My frustrations notwithstanding, Barbra's album feels more assertive than the other three, for lack of a better word.

While trying to make sense of my feelings about the album, I found myself imagining that "assertiveness" as a statement of female empowerment. Barbra ends her songs however she wants, she sings as wacky or as seriously as she wants, she sings as loud and as hard as she wants, and the important part isn't the music... the important part is that she's the boss.

Of course it's just as possible that she's not the boss... that her producers thought a certain sound would sell more records, so they made her do it.[3]

Still, it got me pondering where this album exists in the course of women's rights.

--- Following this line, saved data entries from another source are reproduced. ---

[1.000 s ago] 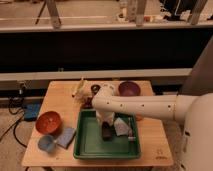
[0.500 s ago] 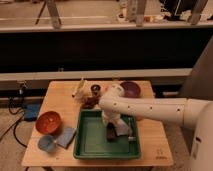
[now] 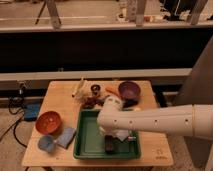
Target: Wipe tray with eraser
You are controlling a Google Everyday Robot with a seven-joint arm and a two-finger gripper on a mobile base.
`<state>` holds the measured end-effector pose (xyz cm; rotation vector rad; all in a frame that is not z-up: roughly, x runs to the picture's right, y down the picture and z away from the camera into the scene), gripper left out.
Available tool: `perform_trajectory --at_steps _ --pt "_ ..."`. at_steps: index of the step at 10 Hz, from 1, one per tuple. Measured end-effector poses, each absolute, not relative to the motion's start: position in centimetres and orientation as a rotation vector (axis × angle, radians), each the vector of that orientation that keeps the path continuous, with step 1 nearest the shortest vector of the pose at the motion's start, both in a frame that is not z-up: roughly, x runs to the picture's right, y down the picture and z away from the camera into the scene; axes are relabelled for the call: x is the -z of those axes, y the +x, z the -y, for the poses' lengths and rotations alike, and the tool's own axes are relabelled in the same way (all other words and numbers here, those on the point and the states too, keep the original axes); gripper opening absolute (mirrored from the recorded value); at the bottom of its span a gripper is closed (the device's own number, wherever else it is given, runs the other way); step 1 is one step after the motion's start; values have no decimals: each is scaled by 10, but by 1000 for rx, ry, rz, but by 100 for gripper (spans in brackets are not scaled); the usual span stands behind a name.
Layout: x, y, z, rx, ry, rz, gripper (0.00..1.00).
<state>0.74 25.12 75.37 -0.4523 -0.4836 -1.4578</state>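
Tray (image 3: pixel 85 142) left half open; claw (image 3: pixel 111 136) over eraser (image 3: pixel 109 145).

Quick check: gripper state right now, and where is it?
Gripper: low over the green tray, by the dark eraser; whether it grips the eraser cannot be told.

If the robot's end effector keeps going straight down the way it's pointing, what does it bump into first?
Probably the eraser, the dark block right below the end effector, lying in the green tray. It may already be touching it; depth is hard to judge.
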Motion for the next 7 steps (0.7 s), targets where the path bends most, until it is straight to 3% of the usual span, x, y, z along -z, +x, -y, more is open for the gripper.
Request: perform_trajectory --at_steps 7 --pt "-741 -88 -263 1639 -395 561 2"
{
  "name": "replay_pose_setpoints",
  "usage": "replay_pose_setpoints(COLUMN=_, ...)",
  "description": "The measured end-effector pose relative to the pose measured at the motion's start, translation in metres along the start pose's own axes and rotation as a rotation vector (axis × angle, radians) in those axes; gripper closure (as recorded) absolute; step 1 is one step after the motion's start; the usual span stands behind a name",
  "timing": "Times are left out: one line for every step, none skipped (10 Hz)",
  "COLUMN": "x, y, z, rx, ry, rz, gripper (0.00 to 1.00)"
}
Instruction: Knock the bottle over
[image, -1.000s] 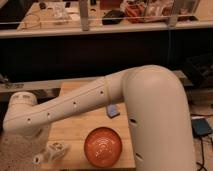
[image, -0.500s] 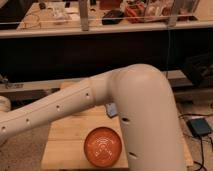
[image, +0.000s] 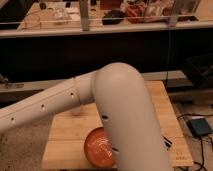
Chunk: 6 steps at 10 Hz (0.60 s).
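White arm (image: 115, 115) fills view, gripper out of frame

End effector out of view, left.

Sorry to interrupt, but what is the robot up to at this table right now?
It is meant to knock a bottle over. Its white arm stretches across the wooden table and off the left edge, so neither the gripper nor the bottle is in view. An orange bowl sits near the front, partly behind the arm.
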Motion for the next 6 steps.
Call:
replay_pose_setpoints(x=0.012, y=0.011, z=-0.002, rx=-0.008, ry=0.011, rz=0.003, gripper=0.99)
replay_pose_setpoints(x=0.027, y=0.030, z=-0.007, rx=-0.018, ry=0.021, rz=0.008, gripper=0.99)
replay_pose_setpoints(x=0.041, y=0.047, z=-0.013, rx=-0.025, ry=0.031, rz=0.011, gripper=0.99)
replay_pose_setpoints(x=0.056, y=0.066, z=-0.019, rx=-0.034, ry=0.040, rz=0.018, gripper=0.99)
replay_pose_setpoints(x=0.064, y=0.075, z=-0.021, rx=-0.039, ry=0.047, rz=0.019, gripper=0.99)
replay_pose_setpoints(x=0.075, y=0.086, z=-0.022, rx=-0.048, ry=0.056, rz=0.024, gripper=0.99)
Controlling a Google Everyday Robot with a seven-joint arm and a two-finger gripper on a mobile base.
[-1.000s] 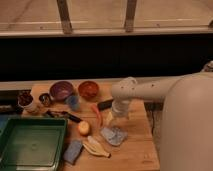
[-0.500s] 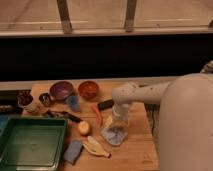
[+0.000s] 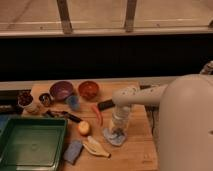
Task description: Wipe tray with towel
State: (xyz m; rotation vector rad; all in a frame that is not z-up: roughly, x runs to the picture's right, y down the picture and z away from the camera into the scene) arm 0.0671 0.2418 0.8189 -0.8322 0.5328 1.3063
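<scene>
In the camera view, a wooden tabletop (image 3: 137, 152) carries the things. Taking its middle as the dial's centre, the green tray (image 3: 30, 146) lies at 8 o'clock, over the tabletop's left edge. The pale towel (image 3: 110, 138) lies crumpled at 4 o'clock, well apart from the tray.

The white arm (image 3: 145, 95) reaches in from 3 o'clock and bends straight down. Its hand (image 3: 118, 131) is pressed onto the towel's top. Whether the hand is apart, together or clamped on the cloth cannot be told.

A yellow fruit (image 3: 83, 128) sits near the centre, with a red pepper (image 3: 96, 114) just above it. A banana (image 3: 96, 148) lies at 6 o'clock and a blue sponge (image 3: 73, 151) at 7 o'clock, beside the tray. A purple bowl (image 3: 62, 90) stands at 11 o'clock and an orange bowl (image 3: 88, 89) at 12 o'clock.
</scene>
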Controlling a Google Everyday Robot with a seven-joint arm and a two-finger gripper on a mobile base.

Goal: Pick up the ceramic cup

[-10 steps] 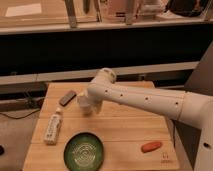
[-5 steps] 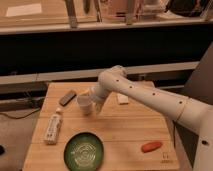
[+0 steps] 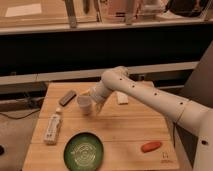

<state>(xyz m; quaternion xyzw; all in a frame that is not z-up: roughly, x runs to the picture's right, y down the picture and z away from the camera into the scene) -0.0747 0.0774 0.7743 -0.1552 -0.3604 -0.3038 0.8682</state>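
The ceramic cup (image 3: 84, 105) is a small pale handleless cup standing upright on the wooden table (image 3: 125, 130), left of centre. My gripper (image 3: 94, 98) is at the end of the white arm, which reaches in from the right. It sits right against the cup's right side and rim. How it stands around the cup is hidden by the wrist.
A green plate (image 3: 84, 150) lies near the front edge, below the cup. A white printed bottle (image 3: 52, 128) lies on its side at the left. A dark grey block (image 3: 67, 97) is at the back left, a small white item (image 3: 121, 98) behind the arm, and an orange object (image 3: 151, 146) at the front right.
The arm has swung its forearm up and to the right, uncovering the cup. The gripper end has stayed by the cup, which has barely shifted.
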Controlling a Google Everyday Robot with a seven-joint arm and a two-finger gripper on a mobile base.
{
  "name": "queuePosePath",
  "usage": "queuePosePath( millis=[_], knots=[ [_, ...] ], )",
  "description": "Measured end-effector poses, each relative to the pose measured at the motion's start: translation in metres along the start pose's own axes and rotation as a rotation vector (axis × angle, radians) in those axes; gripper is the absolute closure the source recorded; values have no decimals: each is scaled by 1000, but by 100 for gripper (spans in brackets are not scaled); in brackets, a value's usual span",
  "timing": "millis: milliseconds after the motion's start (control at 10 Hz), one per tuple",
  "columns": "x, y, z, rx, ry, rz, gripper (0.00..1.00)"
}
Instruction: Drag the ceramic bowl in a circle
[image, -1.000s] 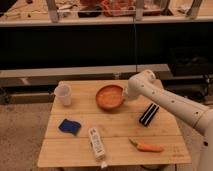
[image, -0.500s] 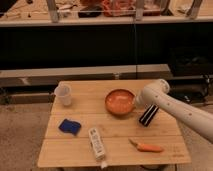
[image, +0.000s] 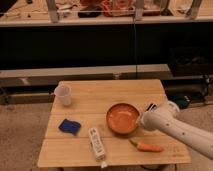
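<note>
The ceramic bowl (image: 122, 118) is round, shallow and orange-brown with a lighter orange inside. It sits on the wooden table (image: 110, 92), right of the middle and near the front. My gripper (image: 140, 120) is at the bowl's right rim, at the end of my white arm (image: 175, 127) that comes in from the lower right. The arm hides the rim's right edge.
A translucent white cup (image: 63, 94) stands at the table's left. A blue sponge (image: 69, 126) lies front left. A white tube (image: 97, 143) lies near the front edge. A carrot (image: 146, 146) lies just in front of the bowl. A dark striped object (image: 150, 107) is behind the arm.
The bowl has moved toward the table's front and slightly right, with my gripper at its right rim. My arm has drawn back toward the lower right.
</note>
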Motion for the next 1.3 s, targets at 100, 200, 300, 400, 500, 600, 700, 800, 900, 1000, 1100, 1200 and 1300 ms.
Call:
queuePosePath(
  millis=[100,200,300,400,500,600,700,800,900,1000,1100,1200,1300],
  knots=[
    [-17,-6,-3,6,2,-31,96],
    [-25,-14,-3,13,2,-55,96],
    [-29,-24,-2,19,2,-78,96],
    [-28,-44,1,33,-1,-114,96],
    [-24,-57,4,41,-4,-137,96],
    [-17,-73,9,49,-7,-161,96],
    [-3,-91,17,59,-12,-181,96],
    [16,-109,25,68,-18,-200,96],
    [34,-126,32,81,-29,-212,96],
    [48,-136,38,89,-35,-217,96],
    [67,-147,44,100,-43,-216,96],
    [79,-149,48,103,-47,-201,96],
    [89,-146,49,104,-48,-181,96]
  ],
)
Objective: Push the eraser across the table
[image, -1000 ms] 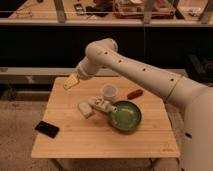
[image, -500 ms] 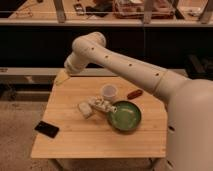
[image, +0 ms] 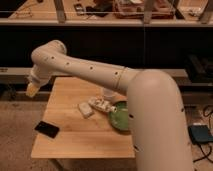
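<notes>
The arm reaches out to the left, and the gripper (image: pixel 32 89) hangs just off the table's (image: pixel 75 145) far left corner, well apart from the eraser (image: pixel 47 129). Whether it's open or closed, I can't tell. The eraser lies flat near the front left edge. A white block (image: pixel 86 110) and a green bowl (image: pixel 119 117) sit mid-table.

Eraser (image: pixel 47 129) on table (image: pixel 75 144), front-left — tool (image: pixel 32 90) off its left edge.

hand (image: pixel 32 89) hangs left of table (image: pixel 75 144), eraser (image: pixel 47 129) apart.
</notes>
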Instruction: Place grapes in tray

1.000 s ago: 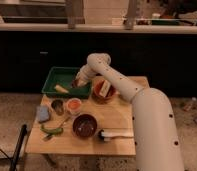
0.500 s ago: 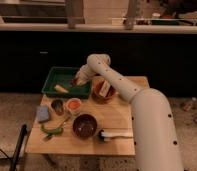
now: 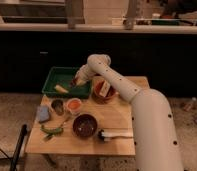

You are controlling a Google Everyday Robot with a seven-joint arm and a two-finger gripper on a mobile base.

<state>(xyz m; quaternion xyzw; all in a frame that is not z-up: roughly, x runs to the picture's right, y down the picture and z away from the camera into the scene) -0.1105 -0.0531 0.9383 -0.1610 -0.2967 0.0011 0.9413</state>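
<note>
The green rectangular tray (image 3: 53, 76) stands at the table's back left. My arm reaches over the table from the right. My gripper (image 3: 77, 80) is low over the right part of the tray, inside its rim. A pale yellow piece (image 3: 61, 89) lies in the tray just left of the gripper. I cannot make out the grapes; no dark cluster shows on the table or in the tray, and the spot at the gripper's tip is hidden in shadow.
A brown bowl (image 3: 103, 90) with food stands right of the tray, under my arm. In front of the tray are a metal cup (image 3: 57, 106), a small bowl with orange filling (image 3: 73, 105), a blue sponge (image 3: 43, 114), green pods (image 3: 52, 130), a dark bowl (image 3: 85, 125) and a white object (image 3: 114, 134).
The gripper stays over the tray's right part. Nothing on the table has visibly moved.
</note>
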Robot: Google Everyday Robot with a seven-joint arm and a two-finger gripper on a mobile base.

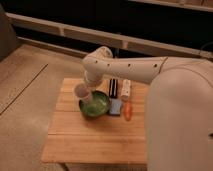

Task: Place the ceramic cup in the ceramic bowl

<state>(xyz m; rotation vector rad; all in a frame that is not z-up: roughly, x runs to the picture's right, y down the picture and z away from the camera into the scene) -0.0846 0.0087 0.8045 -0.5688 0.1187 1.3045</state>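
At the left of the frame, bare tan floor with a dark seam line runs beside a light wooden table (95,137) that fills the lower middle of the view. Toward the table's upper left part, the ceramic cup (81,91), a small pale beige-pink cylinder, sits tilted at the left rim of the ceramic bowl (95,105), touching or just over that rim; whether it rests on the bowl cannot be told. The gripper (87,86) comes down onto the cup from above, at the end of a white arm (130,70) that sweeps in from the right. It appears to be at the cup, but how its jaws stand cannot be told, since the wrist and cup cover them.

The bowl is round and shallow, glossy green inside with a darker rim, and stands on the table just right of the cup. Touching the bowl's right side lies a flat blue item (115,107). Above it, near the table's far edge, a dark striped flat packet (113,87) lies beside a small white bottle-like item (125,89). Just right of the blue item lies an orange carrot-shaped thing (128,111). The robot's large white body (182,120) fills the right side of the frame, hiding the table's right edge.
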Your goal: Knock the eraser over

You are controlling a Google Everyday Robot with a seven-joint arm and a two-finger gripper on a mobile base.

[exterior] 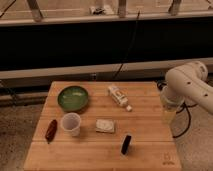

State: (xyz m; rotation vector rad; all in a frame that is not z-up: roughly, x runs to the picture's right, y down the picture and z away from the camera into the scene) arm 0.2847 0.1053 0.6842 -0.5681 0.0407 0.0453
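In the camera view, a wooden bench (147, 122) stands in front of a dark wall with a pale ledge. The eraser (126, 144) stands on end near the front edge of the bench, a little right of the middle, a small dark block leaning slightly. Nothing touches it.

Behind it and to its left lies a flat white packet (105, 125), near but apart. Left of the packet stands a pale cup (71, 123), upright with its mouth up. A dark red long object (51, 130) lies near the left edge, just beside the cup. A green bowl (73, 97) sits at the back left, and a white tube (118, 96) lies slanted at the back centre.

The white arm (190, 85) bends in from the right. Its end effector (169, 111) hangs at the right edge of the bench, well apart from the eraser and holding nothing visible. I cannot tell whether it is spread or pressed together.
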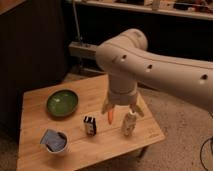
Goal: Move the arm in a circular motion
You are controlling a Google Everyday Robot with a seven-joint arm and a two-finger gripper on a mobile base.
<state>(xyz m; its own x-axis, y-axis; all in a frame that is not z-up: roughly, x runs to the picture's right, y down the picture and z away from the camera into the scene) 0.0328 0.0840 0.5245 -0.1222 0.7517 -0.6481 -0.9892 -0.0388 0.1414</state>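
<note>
Wooden table [107, 147], cup [48, 148] holding blue packet [55, 139] (crumpled), arm [150, 65], end effector [121, 108] spread over carrot [110, 116]

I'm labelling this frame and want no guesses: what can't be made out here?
All in the camera view:
Carrot: partly hidden behind the gripper, hanging open above the table.
Arm: base cut off by the right edge.
Bottle: label too small to read.

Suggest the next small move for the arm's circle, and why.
Probably sweep the gripper sideways along the arc without lowering it. The arm reaches over the table, and the gripper hangs with jaws open above the carrot, close to the small bottle, so any drop risks a knock.
</note>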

The Barbra Streisand Album was released in 1963 and nominated for the 1964 awards. Off the top of my head, I immediately thought of two points of context:

  • The Mary Tyler Moore Show doesn't exist, yet.
    It won't begin airing until 1970.[4]
  • It's still legal to restrict a woman from opening her own bank account and having her own lines of credit.
    That's not fixed until a piece of legislation is passed in 1974, with a huge assist coming from Lindy Boggs.

And while checking on those two dates, I stumbled across one more:

  • It's still legal to block all access to birth control.
    That's not fixed until Supreme Court rulings in 1965 and 1972.

With Mary Tyler Moore 6 years away, open access to birth control 8 years away, the freedom to control your own finances 10 years away, and only 4 female AOTY nominees in 32 chances, it becomes easier for me to imagine a world where this album, featuring a woman singing exactly how she wants, is a remarkable statement. And imagining it as such puts my mind at rest, so I'm going with it. (Once my context embargo is done, maybe I'll double back and research.)


The 1964 nominees for Album of the Year

  • Bach's Greatest Hits, The Swingle Singers[5]
  • The Barbra Streisand Album, Barbra Streisand
  • Days of Wine and Roses, Andy Williams
  • Honey in the Horn, Al Hirt
  • The Singing Nun, The Singing Nun (YouTube, only)

Featured songs from this post: Spotify

The current One Man Academy (OMA) project is listening to the Grammy's Album of the Year nominees and re-choosing winners, absent of historical context.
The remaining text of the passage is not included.